Uruyiella Temporal range: Late Permian or Early Triassic

Scientific classification
- Kingdom: Animalia
- Phylum: Chordata
- Clade: Tetrapoda
- Order: †Temnospondyli
- Suborder: †Stereospondyli
- Family: †Laidleriidae
- Genus: †Uruyiella Piñeiro et al., 2007
- Type species: †U. liminea Piñeiro et al., 2007

= Uruyiella =

Extinct genus of amphibians

Uruyiella is an extinct genus of temnospondyl from the Late Permian to Early Triassic Buena Vista Formation of Uruguay. It was first named by Graciela Piñeiro, Claudia Marsicano, and Nora Lorenzo in 2007, from a partial skull; the type and only species is Uruyiella liminea.

== History of study ==
The holotype and only specimen of U. liminea was collected from conglomerates in the Buena Vista Formation in Cerro Largo County near Colonia Orozco. The generic epithet refers to Uruguay, and the species epithet is derived from the Latin limine ("boundary"), referring to the stratigraphic position of the specimen near the P-T boundary.

== Anatomy ==
The holotype is a fragment from the left side of the skull roof and palate. Piñeiro et al. (2007) diagnosed it by a unique combination of characters: (1) ornamentation consisting of ridges enclosing small depressions and joined at their intersection by a small tubercle; (2) orbits close to lateral skull margin; (3) elongate post-orbital cranial elements; (4) absence of tabular horn and otic notch; (5) palatine ramus of the pterygoid extending to the level of the posteriormost tooth on the palatine; (6) quadrate ramus of the pterygoid with moderately developed oblique ridge; (7) trough on the ventral surface of the quadratojugal, producing an 'overhang'; (8) absence of paraquadrate foramen; and (9) accessory paraquadrate foramen present and in the middle of the ventral quadratojugal trough.

== Relationships ==
Although Piñeiro et al. placed Uruyiella as the sister taxon to Laidleria within Laidleriidae, the validity/utility of Laidleriidae and the relationship between these two taxa, as well as other aspects of the topology of Piñeiro et al. (e.g., nesting of plagiosaurids within Dvinosauria), have not been supported by subsequent studies.
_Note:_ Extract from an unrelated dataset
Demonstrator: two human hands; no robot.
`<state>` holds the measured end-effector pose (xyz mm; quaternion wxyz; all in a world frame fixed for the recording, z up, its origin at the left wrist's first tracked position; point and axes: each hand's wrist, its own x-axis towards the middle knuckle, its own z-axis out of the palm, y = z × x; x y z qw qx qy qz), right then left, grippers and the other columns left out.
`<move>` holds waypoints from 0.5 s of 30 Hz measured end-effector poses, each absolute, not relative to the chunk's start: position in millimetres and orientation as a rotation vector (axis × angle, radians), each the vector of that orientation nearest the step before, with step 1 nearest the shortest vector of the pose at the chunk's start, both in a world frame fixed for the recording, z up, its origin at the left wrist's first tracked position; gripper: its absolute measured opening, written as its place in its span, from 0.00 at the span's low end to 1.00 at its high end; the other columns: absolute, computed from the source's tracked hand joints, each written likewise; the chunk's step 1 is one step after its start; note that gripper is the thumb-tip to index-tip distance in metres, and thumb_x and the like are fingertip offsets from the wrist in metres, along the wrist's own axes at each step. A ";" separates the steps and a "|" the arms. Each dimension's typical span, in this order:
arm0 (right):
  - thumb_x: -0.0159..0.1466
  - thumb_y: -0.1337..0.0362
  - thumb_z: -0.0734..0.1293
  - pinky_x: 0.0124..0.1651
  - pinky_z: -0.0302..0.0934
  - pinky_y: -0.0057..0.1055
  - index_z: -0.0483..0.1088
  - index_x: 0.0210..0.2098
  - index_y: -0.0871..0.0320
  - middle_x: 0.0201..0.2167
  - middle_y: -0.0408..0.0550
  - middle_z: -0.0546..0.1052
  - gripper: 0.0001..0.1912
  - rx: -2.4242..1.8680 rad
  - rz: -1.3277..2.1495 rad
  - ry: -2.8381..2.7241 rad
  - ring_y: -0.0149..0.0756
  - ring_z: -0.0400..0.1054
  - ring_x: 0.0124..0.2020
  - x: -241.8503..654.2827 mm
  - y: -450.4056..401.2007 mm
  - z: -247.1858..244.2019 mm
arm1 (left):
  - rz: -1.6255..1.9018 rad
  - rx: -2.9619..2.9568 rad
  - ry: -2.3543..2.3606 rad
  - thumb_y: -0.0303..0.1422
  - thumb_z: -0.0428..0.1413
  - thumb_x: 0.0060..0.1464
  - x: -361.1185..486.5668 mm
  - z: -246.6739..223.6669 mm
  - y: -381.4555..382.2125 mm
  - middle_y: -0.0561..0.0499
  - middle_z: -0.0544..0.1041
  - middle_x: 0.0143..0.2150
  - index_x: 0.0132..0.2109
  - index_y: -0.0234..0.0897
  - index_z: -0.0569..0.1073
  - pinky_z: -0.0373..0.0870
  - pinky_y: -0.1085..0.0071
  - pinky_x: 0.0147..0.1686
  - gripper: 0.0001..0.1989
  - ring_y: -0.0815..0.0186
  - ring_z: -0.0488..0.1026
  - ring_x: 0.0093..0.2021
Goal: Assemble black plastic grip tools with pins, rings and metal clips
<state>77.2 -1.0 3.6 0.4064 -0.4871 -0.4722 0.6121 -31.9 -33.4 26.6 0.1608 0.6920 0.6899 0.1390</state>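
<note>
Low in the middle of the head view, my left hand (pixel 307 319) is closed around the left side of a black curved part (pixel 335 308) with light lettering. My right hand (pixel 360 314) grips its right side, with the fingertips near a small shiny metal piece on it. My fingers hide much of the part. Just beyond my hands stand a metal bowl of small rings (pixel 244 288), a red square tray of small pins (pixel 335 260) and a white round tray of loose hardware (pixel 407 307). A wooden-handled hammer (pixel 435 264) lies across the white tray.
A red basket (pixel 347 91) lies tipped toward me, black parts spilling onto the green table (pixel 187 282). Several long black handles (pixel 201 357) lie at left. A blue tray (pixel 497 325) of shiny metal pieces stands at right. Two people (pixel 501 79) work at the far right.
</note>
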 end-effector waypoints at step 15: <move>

Laidleria is considered a rhytidosteid in the most recent revision of the clade by Dias-da-Silva & Marsicano (2011), although the relationships of nominal rhytidosteids remains unresolved in larger taxon samples. Several studies have recovered Uruyiella outside of Stereospondyli under a definition in which Rhinesuchidae is the earliest diverging stereospondyl clade.